Leadership starts at home. The Scriptures certainly describe leadership that way, especially when it comes to determining who is and is not qualified to lead in the context of the local church. From the earliest days of Christianity, leaders have been called upon to fill a variety of job descriptions, including teachers, deacons, pastors, and elders. The skills and abilities needed for each role vary depending upon the assignment. But every “applicant” has to demonstrate the capacity to lead. How? By earning a reputation as one who has effectively led at home.

Consider the job qualifications detailed by the apostle Paul in letters written to a couple of first-century hiring supervisors. Timothy and Titus were both trying to appoint church leaders. Paul listed several items every applicant’s resume had to include, such as being “the husband of one wife” and “rul[ing] his own house well, having his children in submission with all reverence” (1 Timothy 3:2–4, NKJV).

Why? Because, in Paul’s words, “if a man does not know how to rule his own house, how will he take care of the church of God?” (1 Timothy 3:5, NKJV).

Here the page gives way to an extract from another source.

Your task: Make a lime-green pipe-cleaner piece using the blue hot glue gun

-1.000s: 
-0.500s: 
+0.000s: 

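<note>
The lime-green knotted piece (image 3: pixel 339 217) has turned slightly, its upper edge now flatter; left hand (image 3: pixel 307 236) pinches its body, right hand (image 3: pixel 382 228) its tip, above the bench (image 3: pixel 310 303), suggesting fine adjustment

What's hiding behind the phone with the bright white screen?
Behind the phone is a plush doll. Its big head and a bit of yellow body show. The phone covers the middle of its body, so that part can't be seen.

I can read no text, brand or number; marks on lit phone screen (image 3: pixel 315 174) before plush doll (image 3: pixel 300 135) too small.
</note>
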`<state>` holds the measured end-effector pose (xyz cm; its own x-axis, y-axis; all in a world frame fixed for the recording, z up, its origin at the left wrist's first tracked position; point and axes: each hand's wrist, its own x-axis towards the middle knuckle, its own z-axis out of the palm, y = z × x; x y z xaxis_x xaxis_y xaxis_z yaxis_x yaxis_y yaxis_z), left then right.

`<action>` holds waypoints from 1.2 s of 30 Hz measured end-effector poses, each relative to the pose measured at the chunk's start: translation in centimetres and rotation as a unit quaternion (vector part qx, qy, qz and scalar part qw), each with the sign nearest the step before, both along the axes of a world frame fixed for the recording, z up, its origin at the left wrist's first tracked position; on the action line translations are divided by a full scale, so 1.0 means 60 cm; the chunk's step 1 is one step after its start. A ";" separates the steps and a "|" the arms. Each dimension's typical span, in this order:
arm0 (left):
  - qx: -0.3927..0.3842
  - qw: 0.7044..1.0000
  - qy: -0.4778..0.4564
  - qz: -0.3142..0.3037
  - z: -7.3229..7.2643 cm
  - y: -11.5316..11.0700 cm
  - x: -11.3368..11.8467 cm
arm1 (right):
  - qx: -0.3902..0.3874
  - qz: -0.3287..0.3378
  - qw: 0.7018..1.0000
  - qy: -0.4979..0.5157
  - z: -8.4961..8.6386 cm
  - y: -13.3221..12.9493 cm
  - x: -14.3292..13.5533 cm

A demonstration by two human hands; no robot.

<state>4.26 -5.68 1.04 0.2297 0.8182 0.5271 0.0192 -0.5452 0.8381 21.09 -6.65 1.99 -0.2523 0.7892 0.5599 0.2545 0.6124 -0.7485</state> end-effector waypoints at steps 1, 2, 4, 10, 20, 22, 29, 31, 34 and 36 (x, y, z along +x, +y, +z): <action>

Paul even told Pastor Timothy to meddle in marriages by expecting leaders’ wives to be “reverent, not slanderers, temperate, faithful in all things” (1 Timothy 3:11, NKJV).

Did the early church actually hold husbands and wives accountable for the behavior of their spouses? Not exactly. It did, however, understand the home as the primary context for spiritual formation.The church wanted leaders who could model with integrity God’s intent for marriage and family life. Great leaders embody, not merely teach, what they believe.

As we understand these passages, Paul recognized that “two become one” when married and that both enter into a leadership role as a single, united team. Both man and wife were expected to model godly character and to uphold the priority of home if either was going to effectively lead.

A bit extreme? Not really. If McDonalds requires employees to wear uniforms before they can sell burgers, isn’t it reasonable to expect those leading Christ’s bride to model the beauty of marriage?

Raising the bar further still, Paul advised Titus to seek those who had “faithful children not accused of dissipation or insubordination” (Titus 1:6, NKJV). So not only were husband and wife taken as a single unit, the kids also got lumped into the “qualifications” package.

It is important to say that God’s grace is the epicenter of the gospel. The early church did not expect a solid home in order to alienate or condemn those with imperfect families. Quite the opposite. They wanted to redeem troubled homes.

How would an orphaned world understand a loving heavenly Father if they never saw an earthly father laying down his life for his wife and children? How could they grasp what it meant to be the pure bride of Christ if they’d only known the mutual shame of temple prostitution? Church leadership meant more than describing the gospel. It also meant allowing the Word to become flesh and blood in the context of one’s marriage and family, in the process restoring a lost masterpiece intended to reveal the very heart and character of God. No wonder the primary qualification for leading at church was leading well at home.

We can take a lesson from the early church. They understood something we too quickly forget, that leading at home is an essential means of maturing and refining men and women for wider influence. Home is the first and most consistent context in which we prove ourselves worthy and make ourselves ready. That’s why we call leading at home the proving ground of success.